Youth law change allows evidence from kids

| 30/06/2020 | 5 Comments
Cayman News Service
Attorney General Sam Bulgin in the LA on 29 June

(CNS): After changes to the Evidence Law to allow uncorroborated testimony from children to be admitted in criminal trials and considered by a jury without a warning, the Youth Justice law was amended this week to bring that legislation in line. The Youth Justice Law had required a jury to be directed to acquit when there was no corroboration for a child’s evidence, which created problems, especially in cases of sexual abuse.

Speaking in the Legislative Assembly on Monday, Attorney General Samuel Bulgin explained that historically, evidence in criminal trials given by children was not given the same weight as that by adults. If there was no other evidence to support a child’s claims, under the Evidence Law juries had to be warned about the danger of convicting a defendant based on that evidence alone.

He said that had led to acquittals in serious crimes, so the law was amended to stop the warning based purely on the fact that the evidence came from a child. But he explained that the Youth Justice Law still retained the provision, which was even more strict. That law required a judge to direct a jury to acquit an accused person if the evidence against them came only from one child.

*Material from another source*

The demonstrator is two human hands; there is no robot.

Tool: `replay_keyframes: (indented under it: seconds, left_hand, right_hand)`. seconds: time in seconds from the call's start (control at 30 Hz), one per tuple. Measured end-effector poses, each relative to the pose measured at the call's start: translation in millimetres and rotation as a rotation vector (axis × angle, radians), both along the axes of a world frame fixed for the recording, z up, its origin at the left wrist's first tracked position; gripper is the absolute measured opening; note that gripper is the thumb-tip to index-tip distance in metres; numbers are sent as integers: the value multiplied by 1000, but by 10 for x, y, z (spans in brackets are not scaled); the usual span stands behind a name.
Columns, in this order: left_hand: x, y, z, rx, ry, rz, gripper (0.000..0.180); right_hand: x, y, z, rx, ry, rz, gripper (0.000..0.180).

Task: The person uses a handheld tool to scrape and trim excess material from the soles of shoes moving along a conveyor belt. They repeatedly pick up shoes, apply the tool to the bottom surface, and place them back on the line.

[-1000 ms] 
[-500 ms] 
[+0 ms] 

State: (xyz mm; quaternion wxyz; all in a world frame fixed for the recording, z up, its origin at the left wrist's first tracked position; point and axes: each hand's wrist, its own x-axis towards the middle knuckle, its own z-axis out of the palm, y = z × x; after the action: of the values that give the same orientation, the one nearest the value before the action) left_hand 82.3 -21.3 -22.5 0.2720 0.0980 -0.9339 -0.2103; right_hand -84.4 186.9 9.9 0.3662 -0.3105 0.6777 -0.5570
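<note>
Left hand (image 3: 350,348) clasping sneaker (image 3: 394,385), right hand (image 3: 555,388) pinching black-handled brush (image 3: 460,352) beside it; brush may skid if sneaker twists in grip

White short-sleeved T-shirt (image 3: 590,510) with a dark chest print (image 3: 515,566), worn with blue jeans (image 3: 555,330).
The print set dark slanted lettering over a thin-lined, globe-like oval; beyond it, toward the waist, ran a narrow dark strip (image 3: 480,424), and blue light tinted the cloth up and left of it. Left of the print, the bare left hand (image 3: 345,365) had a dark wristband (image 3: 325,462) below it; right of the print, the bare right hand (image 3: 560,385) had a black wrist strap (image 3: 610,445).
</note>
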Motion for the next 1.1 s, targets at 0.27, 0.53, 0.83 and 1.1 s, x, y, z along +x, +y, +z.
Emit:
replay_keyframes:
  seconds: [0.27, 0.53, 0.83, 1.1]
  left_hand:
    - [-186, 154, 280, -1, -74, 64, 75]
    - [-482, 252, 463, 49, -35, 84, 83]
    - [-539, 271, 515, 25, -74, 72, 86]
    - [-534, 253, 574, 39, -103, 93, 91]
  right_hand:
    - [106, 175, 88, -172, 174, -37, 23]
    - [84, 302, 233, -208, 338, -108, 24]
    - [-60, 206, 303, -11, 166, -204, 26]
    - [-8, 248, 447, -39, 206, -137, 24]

Bulgin said the amendment, presented Monday, would repeal that requirement, placing a child’s evidence on a par with that given by an adult.

Judges can still issue warnings to juries for other reasons and also question a child to ensure that they understand the proceedings, but their evidence is no longer considered inferior to that coming from an adult. Bulgin said this would mean that trials will no longer be stopped purely because the case is based only on a child’s evidence and will go through the full process of deliberation.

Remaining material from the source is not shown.